TASK TO COMPLETE:
Every line that contains the word "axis" should be copied from the records below.

::: DATA TO EXAMINE

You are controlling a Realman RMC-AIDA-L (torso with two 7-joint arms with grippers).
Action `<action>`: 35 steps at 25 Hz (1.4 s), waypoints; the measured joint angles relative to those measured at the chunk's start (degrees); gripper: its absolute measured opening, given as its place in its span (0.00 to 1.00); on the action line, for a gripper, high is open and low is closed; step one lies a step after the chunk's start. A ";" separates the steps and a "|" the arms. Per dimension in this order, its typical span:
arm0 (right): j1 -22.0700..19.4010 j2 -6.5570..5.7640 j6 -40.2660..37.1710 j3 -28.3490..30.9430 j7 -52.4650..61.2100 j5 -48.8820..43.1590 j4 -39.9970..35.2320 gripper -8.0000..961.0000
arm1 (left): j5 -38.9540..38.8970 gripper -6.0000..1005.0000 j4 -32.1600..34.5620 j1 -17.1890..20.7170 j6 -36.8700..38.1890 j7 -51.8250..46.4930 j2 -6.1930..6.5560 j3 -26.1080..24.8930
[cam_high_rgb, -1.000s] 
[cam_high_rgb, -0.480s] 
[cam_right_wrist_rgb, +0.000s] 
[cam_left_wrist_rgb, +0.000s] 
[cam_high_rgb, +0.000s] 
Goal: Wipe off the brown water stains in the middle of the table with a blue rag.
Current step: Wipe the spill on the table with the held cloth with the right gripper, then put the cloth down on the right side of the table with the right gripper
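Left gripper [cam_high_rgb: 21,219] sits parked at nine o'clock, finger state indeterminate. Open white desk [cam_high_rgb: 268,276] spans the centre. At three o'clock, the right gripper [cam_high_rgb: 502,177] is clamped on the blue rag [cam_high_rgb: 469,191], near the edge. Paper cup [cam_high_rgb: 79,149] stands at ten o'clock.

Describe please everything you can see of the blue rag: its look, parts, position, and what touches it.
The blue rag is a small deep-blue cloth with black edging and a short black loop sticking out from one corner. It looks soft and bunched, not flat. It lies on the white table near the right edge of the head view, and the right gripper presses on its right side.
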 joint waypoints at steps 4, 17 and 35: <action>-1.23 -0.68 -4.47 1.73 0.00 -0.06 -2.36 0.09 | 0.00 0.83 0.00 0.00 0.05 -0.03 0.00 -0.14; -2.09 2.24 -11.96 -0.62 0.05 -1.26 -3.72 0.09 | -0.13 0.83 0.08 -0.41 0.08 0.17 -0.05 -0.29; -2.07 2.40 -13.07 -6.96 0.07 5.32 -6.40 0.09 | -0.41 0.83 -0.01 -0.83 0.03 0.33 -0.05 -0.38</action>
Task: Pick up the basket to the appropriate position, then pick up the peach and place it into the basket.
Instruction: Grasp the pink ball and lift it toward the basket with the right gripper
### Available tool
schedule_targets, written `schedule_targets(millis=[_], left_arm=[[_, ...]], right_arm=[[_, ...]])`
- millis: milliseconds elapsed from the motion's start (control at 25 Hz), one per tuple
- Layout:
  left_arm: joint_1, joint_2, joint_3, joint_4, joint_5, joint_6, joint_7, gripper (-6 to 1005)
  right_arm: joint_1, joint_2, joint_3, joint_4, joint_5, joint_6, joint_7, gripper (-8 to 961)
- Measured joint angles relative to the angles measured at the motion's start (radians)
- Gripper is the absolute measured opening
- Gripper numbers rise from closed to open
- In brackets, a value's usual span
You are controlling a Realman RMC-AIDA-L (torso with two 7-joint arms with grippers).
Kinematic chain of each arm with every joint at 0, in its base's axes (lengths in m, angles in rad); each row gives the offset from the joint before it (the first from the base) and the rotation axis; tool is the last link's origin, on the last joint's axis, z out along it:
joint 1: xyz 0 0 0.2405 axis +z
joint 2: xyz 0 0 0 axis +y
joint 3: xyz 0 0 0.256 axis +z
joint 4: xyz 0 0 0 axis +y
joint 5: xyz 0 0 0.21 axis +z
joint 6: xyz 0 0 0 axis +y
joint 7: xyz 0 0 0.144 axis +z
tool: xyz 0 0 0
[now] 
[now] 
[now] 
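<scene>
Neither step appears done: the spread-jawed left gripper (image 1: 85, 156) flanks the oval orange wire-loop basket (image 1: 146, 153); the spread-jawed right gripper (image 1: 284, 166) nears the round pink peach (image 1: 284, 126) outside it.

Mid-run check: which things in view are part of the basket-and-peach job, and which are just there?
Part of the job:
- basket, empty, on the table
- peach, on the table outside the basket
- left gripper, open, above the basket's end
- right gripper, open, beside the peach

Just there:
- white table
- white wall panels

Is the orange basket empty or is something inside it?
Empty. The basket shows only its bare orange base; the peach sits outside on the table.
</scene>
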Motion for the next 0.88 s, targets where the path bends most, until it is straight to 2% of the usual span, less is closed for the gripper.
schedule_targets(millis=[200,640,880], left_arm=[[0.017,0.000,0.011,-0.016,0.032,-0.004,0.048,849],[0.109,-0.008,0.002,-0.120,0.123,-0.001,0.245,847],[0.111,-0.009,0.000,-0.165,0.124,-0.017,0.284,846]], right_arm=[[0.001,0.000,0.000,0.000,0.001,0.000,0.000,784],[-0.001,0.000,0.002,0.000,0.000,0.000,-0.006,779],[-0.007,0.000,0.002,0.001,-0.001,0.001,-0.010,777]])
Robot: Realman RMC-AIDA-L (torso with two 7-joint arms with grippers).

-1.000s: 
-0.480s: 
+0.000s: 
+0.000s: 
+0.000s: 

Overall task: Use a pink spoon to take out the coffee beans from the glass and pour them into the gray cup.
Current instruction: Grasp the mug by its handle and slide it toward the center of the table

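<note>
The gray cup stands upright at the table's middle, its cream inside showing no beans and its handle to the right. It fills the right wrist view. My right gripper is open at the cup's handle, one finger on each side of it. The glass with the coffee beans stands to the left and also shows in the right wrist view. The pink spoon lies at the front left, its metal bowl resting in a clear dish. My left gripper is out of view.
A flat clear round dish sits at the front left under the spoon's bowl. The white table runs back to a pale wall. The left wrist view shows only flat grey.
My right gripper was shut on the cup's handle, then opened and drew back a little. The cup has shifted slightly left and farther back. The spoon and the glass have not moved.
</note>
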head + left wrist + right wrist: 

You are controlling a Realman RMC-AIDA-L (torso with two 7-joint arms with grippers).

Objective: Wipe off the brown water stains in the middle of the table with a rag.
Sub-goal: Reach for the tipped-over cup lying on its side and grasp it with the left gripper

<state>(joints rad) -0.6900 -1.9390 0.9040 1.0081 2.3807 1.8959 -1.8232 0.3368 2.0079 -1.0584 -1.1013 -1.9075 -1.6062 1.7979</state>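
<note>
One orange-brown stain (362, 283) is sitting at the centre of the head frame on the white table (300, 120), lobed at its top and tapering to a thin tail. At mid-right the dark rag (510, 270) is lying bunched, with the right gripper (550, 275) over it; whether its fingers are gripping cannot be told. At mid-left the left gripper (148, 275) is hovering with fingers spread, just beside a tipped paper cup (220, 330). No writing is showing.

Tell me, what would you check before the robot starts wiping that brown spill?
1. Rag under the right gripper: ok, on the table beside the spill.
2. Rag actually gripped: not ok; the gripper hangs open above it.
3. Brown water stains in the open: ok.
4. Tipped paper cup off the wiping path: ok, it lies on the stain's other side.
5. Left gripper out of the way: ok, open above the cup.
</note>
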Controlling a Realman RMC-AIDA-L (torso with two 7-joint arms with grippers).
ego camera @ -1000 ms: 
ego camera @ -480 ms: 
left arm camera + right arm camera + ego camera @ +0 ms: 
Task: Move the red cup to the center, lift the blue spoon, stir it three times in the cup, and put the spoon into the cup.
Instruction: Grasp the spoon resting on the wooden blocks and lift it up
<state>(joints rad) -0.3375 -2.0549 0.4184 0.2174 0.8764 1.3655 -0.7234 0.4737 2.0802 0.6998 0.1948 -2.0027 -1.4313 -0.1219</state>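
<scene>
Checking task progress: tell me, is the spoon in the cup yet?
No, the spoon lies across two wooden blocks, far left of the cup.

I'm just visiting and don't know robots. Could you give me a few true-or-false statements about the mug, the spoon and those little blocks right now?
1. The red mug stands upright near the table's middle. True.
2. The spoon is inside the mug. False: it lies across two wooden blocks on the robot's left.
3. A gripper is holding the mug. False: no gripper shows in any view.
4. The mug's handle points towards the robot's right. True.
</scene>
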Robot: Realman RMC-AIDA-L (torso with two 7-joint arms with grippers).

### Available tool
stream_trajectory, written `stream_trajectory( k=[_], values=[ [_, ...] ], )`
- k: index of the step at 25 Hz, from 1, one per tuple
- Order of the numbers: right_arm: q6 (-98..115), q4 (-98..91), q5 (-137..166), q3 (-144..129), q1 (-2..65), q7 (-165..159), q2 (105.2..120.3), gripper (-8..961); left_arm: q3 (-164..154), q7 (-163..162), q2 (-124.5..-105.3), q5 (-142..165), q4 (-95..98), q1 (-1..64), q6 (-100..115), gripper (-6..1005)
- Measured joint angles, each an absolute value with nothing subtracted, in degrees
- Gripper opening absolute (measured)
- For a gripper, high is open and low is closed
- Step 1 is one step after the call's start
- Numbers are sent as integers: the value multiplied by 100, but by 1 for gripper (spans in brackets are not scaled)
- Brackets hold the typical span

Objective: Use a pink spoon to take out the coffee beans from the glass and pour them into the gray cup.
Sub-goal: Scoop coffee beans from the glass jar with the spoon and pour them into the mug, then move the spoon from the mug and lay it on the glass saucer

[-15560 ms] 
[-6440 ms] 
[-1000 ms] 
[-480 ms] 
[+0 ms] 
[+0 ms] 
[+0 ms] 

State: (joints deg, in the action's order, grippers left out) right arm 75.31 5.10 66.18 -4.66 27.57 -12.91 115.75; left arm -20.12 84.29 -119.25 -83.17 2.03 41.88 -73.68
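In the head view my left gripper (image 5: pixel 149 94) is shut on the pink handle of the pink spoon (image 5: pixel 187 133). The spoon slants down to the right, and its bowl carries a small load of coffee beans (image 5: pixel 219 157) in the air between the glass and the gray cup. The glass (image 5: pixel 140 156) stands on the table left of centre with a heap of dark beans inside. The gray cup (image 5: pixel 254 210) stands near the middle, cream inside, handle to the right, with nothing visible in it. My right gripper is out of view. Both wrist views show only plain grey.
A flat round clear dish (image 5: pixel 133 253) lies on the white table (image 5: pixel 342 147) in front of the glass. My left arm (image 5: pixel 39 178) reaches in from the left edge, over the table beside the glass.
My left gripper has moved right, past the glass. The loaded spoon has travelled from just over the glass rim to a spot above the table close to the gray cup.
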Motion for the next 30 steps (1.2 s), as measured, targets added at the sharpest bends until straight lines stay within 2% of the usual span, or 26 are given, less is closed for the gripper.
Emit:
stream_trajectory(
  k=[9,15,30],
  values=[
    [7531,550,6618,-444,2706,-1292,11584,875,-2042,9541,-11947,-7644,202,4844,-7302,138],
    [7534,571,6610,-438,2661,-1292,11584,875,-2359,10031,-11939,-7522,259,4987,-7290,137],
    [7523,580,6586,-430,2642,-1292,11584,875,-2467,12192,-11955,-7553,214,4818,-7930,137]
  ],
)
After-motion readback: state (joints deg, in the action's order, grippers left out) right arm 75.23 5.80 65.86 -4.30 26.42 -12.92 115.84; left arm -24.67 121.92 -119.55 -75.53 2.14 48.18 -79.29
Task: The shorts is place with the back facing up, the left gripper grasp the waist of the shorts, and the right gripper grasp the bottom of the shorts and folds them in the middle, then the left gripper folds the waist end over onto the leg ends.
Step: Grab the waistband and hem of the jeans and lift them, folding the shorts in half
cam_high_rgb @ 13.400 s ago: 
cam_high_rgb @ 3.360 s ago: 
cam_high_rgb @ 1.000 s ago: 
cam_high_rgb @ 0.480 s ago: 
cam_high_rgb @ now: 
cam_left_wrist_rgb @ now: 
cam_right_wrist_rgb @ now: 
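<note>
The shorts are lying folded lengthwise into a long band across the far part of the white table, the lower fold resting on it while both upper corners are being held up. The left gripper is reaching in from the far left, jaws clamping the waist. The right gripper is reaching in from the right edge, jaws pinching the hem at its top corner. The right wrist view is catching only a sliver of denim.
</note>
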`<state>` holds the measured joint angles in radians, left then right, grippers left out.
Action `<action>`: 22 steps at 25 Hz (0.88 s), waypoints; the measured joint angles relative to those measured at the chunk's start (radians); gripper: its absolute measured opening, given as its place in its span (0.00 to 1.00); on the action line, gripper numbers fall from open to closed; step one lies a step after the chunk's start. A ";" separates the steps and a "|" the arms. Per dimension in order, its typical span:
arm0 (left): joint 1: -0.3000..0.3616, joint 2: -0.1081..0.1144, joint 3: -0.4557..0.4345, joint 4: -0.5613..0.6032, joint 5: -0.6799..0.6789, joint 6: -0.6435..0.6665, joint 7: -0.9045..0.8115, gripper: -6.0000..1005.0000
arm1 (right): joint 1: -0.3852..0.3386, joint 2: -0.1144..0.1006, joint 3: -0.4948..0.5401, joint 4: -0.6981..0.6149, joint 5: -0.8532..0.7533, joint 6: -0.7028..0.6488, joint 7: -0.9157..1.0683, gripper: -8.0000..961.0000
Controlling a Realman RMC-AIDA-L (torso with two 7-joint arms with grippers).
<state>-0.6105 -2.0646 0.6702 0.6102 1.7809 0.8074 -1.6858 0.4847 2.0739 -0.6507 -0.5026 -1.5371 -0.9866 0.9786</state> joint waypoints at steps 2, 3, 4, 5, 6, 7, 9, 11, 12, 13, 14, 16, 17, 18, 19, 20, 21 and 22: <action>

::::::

RESULT:
Kinematic chain of each arm with every joint at 0, in its base's axes (lengths in m, angles in rad); each row gives the offset from the joint before it (the first from the base) and the rotation axis; tool is the last link's origin, on the last joint's axis, z out along it:
joint 1: xyz 0 0 0.2405 axis +z
joint 2: xyz 0 0 0 axis +y
joint 3: xyz 0 0 0.256 axis +z
joint 4: xyz 0 0 0 axis +y
joint 5: xyz 0 0 0.21 axis +z
joint 6: xyz 0 0 0 axis +y
joint 7: xyz 0 0 0.144 axis +z

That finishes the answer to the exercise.